Christ knew the value of small. He worked with only twelve disciples who all had their faults, not a million subscribers patting him on the back. He valued getting close to people, truly knowing them, and allowing them to reveal their hearts.

He worked against the idea of Babel, the insidiousness that infiltrates when people put more stock in themselves than in the absolute sovereignty of God.

Christ knew the value of a mustard seed. Of how the greatest things come from the tiniest of truths.

 

Choose Jesus, Not Religion

I watched a #youtube video the other day about a woman who left the Mormon church and how she was now helping others do the same as a trained therapist.

That didn’t bother me because Mormonism is lost on several biblical truths (as are a ton of so-called Christian religions who place tradition over God’s word).

What bothered me is that she equates Mormonism with following Christ, and therefore, decided to nix the whole thing altogether.

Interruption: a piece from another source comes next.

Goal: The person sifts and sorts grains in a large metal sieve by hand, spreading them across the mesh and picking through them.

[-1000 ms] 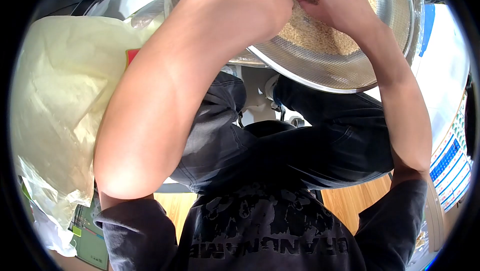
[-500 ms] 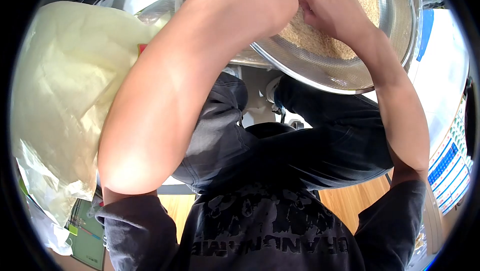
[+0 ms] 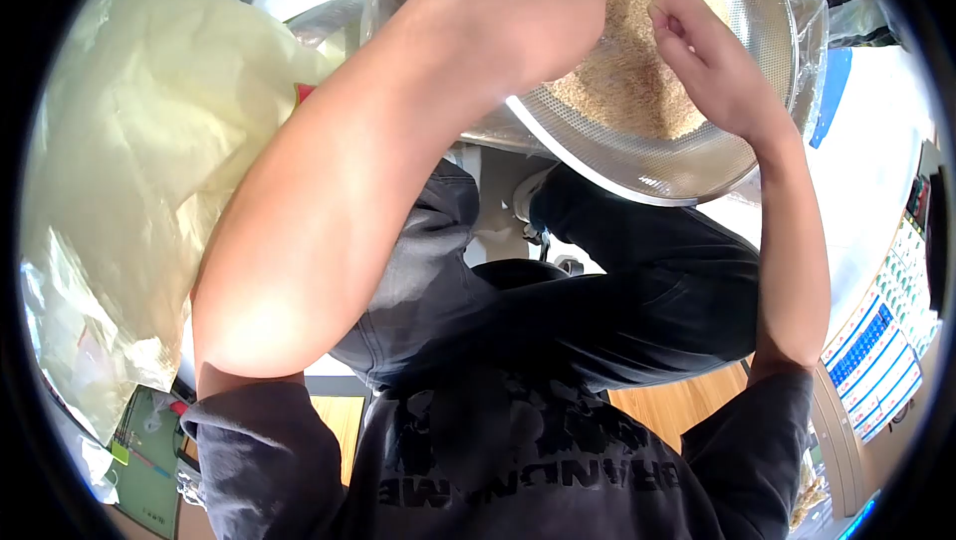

I get she was never a follower in the first place. If she were, she would have kept her bond with Christ, easily removing the shackles of a religion that kept her bound and removed from fully growing in His love.

How many others are there that equate a specific domination as the only door to Christ?

Tons probably. I was one of them.

It’s easy to listen to what the world wants you to believe. And it’s easy to be ingrained with false truth perverted by sinful man.

But what’s even easier, you guys, is keeping your eyes on Jesus.

Period.

Jesus is beyond the little religious boxes we attempt to trap Him in.

He is the King of the universe. We are not.

And unless and until we all acknowledge that, then the Christian Church will forever be splintered and fragmented, a sharp-edged mirror that won’t reflect God’s truth and will cut the hand of anyone trying to get near it.

I understand why so many people don’t want to know Jesus.

It’s because so many people who claim to be His followers don’t know Him in the first place.